The Office of the Superintendent of Financial Institutions issued a number of changes in 2011, 2012 and 2014 to Canadian mortgage regulations. Edmonton mortgage brokers are bound by these rules when helping you find and secure a mortgage.
A down payment of at least 5% is required for single family and two unit dwellings. For three or four unit dwellings, there is a minimum 10% down payment. Money from a cash back mortgage cannot be considered part of the down payment of the home unless it is from a government-funded affordable housing program.
CMHC eliminated insurance for loans over 25 years or over $1 million as of July, 2014.
You can borrow money from another source, such as a family member or even a credit card, to use for the down payment. However, this may change in the future, and using this as a source of the down payment is subject to limits by the lender.
The CHMC uses a 39% maximum gross debt service ratio or GDS and 44% total debt service or TDS as of January, 2011. The GDS looks at the percentage of the borrower’s income against all housing costs, including the mortgage payment, property taxes, utilities and condo fees. If you are looking for the best Calgary homes for sale we’d recommend checking out www.albertarealestategroup.com for the most up to date listings. The TDS looks at both the GDS and additional debt payments like credit card payments and car payments. If you have a very high credit score, the GDS may be waived. Many lenders use a lower 35% GDS and 40% TDS.
Self-employed borrowers must verify their income from an independent source.
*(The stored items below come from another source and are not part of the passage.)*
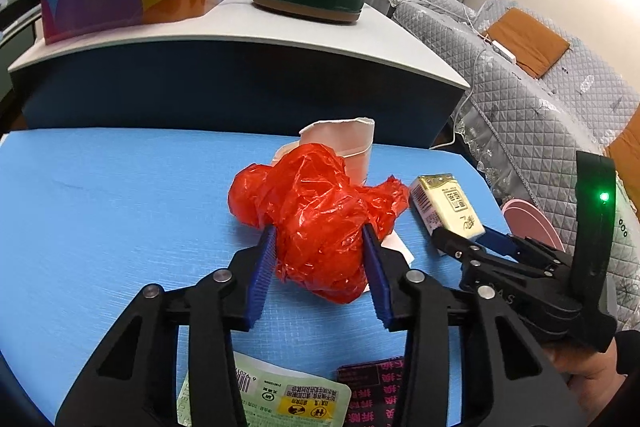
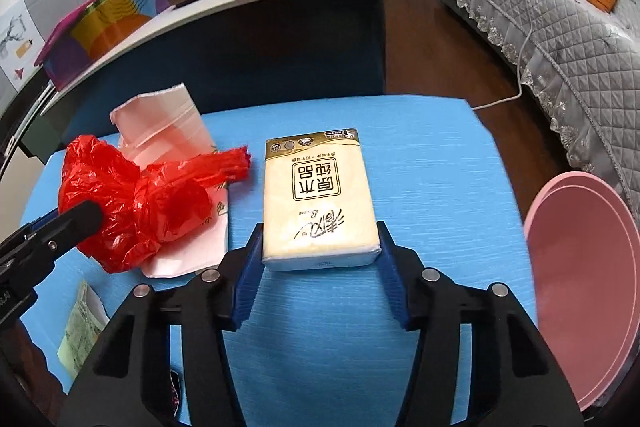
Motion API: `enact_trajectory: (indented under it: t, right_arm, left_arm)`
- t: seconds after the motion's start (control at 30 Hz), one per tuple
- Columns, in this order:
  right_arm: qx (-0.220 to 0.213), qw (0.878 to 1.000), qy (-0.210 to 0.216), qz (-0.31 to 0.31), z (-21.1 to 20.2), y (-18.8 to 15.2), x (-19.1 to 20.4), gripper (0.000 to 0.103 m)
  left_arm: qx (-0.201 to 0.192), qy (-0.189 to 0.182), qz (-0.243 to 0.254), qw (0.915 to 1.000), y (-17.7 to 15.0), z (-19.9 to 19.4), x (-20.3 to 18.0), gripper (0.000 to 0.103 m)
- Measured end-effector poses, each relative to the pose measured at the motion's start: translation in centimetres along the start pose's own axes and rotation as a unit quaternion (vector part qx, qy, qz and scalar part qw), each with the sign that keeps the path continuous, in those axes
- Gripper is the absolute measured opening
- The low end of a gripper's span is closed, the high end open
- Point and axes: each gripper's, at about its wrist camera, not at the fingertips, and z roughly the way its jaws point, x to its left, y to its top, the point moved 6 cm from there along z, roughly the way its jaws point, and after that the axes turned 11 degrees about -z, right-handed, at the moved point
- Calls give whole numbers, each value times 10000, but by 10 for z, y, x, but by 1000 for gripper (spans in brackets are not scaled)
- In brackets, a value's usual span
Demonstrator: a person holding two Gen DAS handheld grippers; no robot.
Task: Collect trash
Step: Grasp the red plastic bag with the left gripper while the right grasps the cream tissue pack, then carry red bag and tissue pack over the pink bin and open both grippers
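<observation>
A crumpled red plastic bag [image 1: 316,203] [image 2: 132,203] lies on the blue table [image 1: 120,187], partly over a pale pink pouch [image 1: 344,139] [image 2: 168,123]. My left gripper [image 1: 319,231] [image 2: 80,215] straddles the bag, its blue pads pressed into both sides. To the bag's right lies a cream tissue pack [image 1: 444,207] [image 2: 320,187] with a gold band. My right gripper [image 2: 320,227] [image 1: 460,239] has its pads against the two long sides of the pack's near end. A hand shows behind the right gripper in the left wrist view.
A green-white wrapper [image 1: 280,395] [image 2: 80,331] and a black wrapper with pink print [image 1: 376,387] lie near the table's front edge. A pink basin [image 2: 584,267] stands off the table's right side. Behind are a low cabinet [image 1: 240,39] and a grey sofa [image 1: 540,87].
</observation>
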Motion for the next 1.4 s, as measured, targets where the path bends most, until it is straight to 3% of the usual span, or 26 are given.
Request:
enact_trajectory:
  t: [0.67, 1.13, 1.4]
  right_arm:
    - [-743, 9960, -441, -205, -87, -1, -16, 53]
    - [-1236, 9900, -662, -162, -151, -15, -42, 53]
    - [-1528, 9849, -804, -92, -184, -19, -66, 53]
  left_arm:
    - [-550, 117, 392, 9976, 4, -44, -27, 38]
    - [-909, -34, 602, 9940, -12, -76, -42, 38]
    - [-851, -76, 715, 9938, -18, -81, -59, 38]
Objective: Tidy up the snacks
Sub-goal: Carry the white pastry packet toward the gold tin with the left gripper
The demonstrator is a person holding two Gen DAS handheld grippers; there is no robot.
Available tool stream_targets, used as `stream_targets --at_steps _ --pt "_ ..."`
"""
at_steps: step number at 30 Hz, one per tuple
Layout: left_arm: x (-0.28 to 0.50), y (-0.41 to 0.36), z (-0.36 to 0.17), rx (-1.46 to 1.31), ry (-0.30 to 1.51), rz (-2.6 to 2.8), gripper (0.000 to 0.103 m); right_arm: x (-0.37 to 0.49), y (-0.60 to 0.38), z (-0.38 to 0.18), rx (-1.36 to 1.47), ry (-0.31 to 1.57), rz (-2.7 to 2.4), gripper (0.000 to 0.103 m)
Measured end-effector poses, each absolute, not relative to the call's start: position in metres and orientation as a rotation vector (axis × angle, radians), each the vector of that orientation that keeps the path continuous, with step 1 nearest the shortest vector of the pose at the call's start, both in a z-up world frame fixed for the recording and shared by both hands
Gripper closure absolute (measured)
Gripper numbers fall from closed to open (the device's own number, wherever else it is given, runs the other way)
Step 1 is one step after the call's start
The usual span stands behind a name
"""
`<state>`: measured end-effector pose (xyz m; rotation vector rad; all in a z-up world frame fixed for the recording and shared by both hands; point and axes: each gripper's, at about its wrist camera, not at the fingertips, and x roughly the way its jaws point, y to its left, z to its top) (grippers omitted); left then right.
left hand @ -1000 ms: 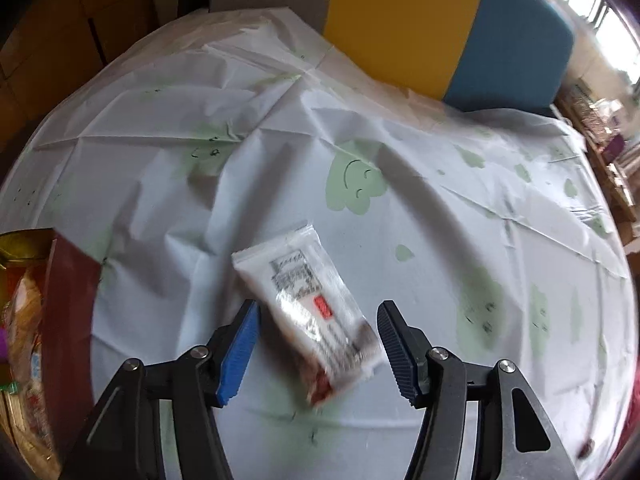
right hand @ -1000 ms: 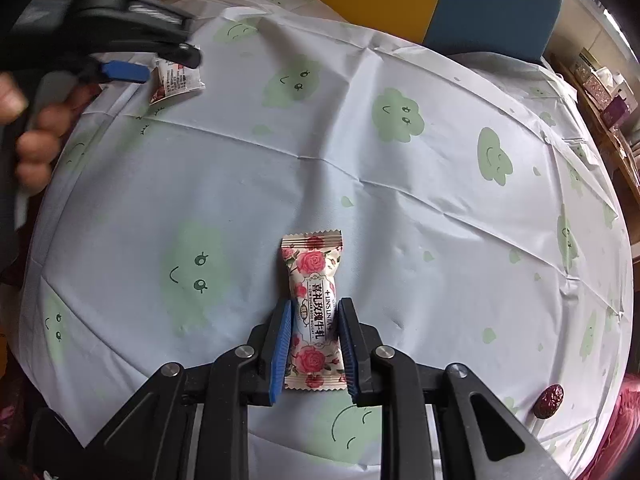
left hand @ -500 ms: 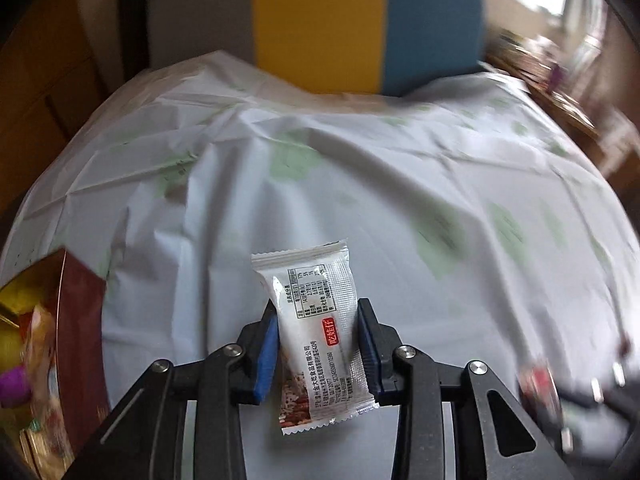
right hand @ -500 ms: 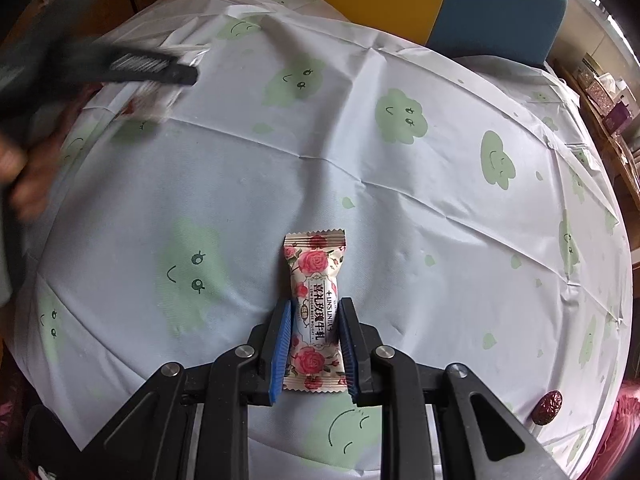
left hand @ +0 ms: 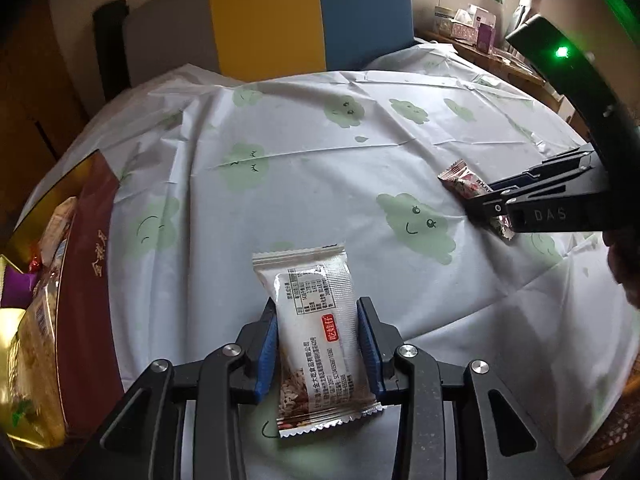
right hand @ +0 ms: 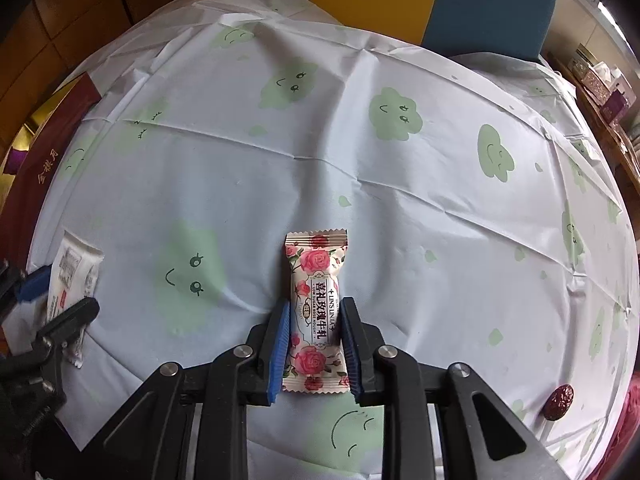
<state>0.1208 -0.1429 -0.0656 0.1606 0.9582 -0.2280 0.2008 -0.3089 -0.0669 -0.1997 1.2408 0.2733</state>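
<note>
Left wrist view: the left gripper [left hand: 318,344] has its jaws closed on one white packet [left hand: 316,332], pads pressing its two long sides. The packet's long axis runs straight out along the fingers, its far end sticking out past the tips and its near end hanging below them, above the tablecloth [left hand: 320,128]. The open red box [left hand: 86,280] lies to the left of the jaws, near, its long wall running away from the camera; the carry, as I judge it, goes that way. The left hand is the nearer one to the box. Inside the box are several wrapped snacks, too crowded to count. At far right the right gripper [left hand: 490,196] holds one rose candy [left hand: 464,180], well apart from the box.

Right wrist view: the right gripper [right hand: 314,340] is clamped nearly closed on the rose candy [right hand: 316,304], pads on its long sides, long axis in line with the fingers; it appears to rest on the cloth, though contact is hard to confirm. The box [right hand: 52,148] is at the far left edge. The left gripper [right hand: 60,300] with the packet [right hand: 74,276] sits between. One dark red date [right hand: 560,398] lies alone at lower right, well apart from both grippers.

Count: one packet, one candy, one date, one box.
</note>
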Motion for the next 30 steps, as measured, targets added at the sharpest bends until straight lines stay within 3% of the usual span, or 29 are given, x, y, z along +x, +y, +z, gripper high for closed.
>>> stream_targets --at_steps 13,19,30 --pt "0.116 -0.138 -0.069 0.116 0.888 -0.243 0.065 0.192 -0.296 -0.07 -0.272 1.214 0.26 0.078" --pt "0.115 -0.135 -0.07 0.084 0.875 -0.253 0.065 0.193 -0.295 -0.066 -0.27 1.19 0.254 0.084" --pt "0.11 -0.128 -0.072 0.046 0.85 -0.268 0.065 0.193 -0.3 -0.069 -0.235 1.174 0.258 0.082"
Stated incomes are no longer allowed for many loans, and you can no longer get Canada Mortgage and Housing Corporation mortgage insurance if you do not have verified income.
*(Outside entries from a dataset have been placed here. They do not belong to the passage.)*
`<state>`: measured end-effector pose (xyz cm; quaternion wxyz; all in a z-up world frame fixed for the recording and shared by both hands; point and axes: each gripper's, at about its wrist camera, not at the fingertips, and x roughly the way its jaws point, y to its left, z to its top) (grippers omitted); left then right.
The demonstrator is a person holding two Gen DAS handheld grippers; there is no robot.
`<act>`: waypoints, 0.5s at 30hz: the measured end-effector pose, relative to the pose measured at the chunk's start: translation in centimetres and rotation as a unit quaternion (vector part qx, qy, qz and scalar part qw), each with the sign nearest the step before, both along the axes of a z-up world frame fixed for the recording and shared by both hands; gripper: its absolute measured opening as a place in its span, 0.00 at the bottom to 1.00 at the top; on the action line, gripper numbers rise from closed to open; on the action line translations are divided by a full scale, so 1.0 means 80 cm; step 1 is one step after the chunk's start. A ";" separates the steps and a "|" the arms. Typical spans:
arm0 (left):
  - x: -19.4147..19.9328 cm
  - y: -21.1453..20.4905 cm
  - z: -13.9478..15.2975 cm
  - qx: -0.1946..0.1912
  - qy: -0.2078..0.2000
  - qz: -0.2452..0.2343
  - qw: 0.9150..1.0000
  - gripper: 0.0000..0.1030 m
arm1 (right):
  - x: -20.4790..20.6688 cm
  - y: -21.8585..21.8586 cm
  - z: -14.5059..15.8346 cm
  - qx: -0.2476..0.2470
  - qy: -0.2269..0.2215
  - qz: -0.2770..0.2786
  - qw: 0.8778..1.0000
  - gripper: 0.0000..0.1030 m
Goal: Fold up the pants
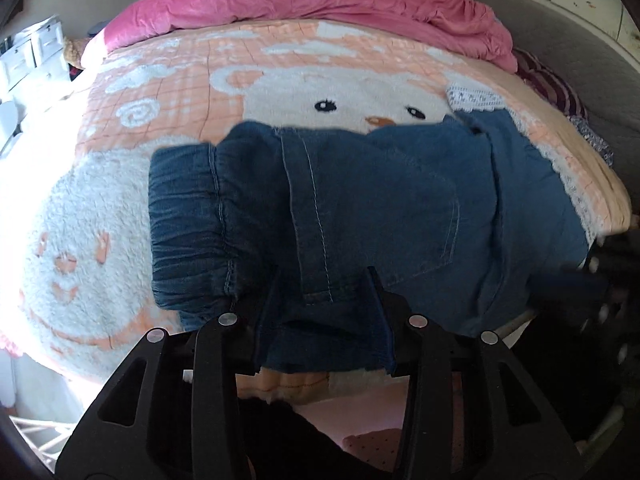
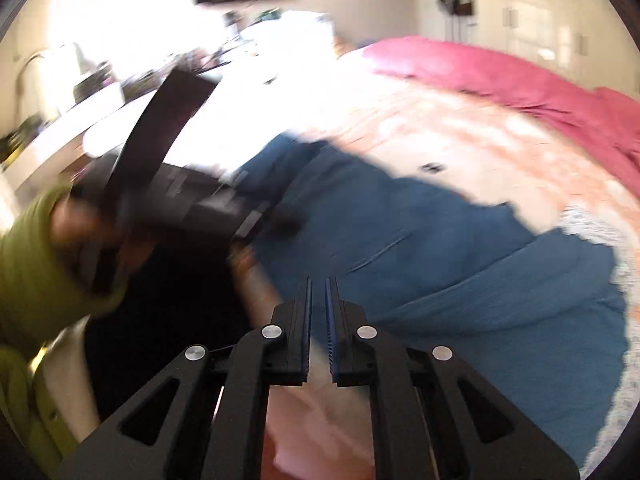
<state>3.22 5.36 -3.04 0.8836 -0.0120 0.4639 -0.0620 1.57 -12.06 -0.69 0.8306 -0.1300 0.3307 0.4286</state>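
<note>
Blue denim pants (image 1: 380, 208) lie folded on the peach bear-print blanket (image 1: 280, 88), with the gathered waistband (image 1: 188, 216) at the left. My left gripper (image 1: 324, 280) is open wide, and the near edge of the pants lies between its fingers (image 1: 376, 292). In the blurred right wrist view the pants (image 2: 460, 264) spread across the bed. My right gripper (image 2: 318, 292) is nearly closed with a narrow gap and holds nothing, above the pants' near edge. The left gripper's body (image 2: 200, 196) and the person's hand rest at the pants' left end.
A pink duvet (image 1: 320, 0) is bunched along the bed's far side. A grey headboard (image 1: 580, 40) is at the right, with striped and lace-edged cloth near it. White drawers (image 1: 32, 52) stand at the left. The person's green sleeve (image 2: 36, 264) is at the left.
</note>
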 end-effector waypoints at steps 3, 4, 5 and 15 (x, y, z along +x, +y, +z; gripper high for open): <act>-0.013 0.002 -0.006 -0.001 0.008 0.000 1.000 0.33 | 0.022 0.002 0.000 -0.001 -0.001 -0.034 0.999 0.20; -0.015 0.002 -0.007 -0.001 0.010 0.000 1.000 0.33 | 0.028 0.004 -0.003 -0.003 0.004 -0.042 0.999 0.30; -0.017 0.003 -0.008 -0.001 0.012 0.000 1.000 0.33 | 0.033 0.005 -0.008 -0.009 0.013 -0.050 0.999 0.33; -0.019 0.005 -0.013 -0.005 0.011 0.001 1.000 0.33 | 0.049 -0.006 -0.058 -0.040 0.065 -0.067 0.995 0.37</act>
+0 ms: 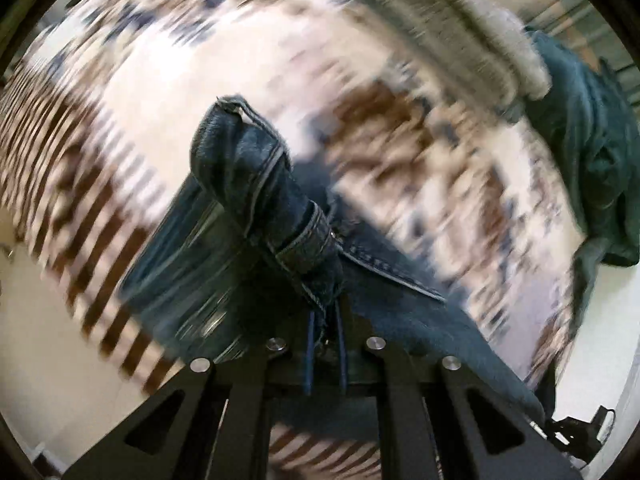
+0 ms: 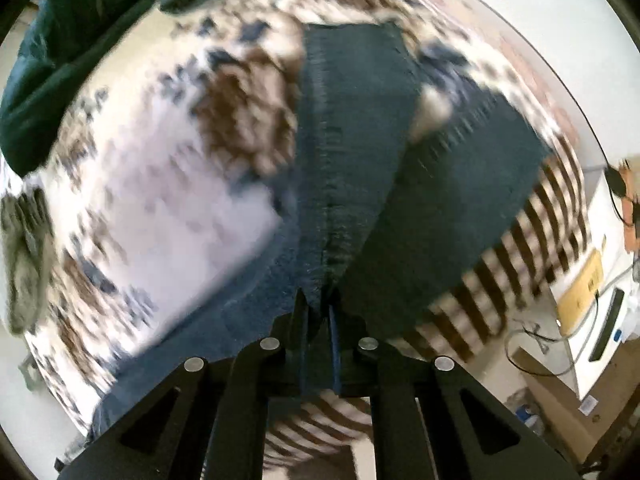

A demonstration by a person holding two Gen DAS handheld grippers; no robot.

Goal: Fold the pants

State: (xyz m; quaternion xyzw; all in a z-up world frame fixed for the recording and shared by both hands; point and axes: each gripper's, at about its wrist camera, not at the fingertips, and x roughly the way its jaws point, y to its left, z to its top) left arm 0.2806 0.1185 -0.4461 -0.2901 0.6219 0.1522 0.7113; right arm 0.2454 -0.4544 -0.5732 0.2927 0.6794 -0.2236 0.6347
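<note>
Above blurred bedspread (image 1: 168,92), jeans (image 1: 256,184) show no legible label.

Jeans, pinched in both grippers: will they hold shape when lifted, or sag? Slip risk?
Likely floppy: the jeans bunch at the left gripper and drape away from the right gripper. Probably heavyish for cloth, since the denim looks thick with doubled seams. Slip seems unlikely: both grippers are shut on folded fabric, and the weave looks coarse.
</note>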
Many people took out collateral loans not understand that they were not conventional mortgages, and they were surprised when they could not refinance the loans, change lenders, pay the increased payments as interest rates went up when the defaulted on payments and saw the balance grow. As of January 31, 2015, banks are require to warn borrowers who apply for collateral charge mortgages. If you are a mortgage broker and looking for the best Calgary SEO company we highly recommend checking out Think Tank SEO. Collateral mortgages let the lender offset your mortgage with other unpaid debts you have with them, in essence letting them increase your mortgage balance if you miss credit card or car loan payments. Collateral charge mortgages are more difficult to transfer to a new institution if you refinance the mortgage with someone else, and they don’t have to let you refinance with their institution.
Mortgage insurance for multi-unit condominium construction was ended in June, 2014, but this does not limit the ability of individuals to buy a condo with CMHC mortgage insurance.
The tightening mortgage regulations have driven around 5% to 10% of new mortgages to the unregulated sector. This isn’t recommended by Edmonton mortgage brokers and Mortgages For Less because these unregulated loans can have interest rates approaching those of credit card companies and terms not in the borrower’s best interest.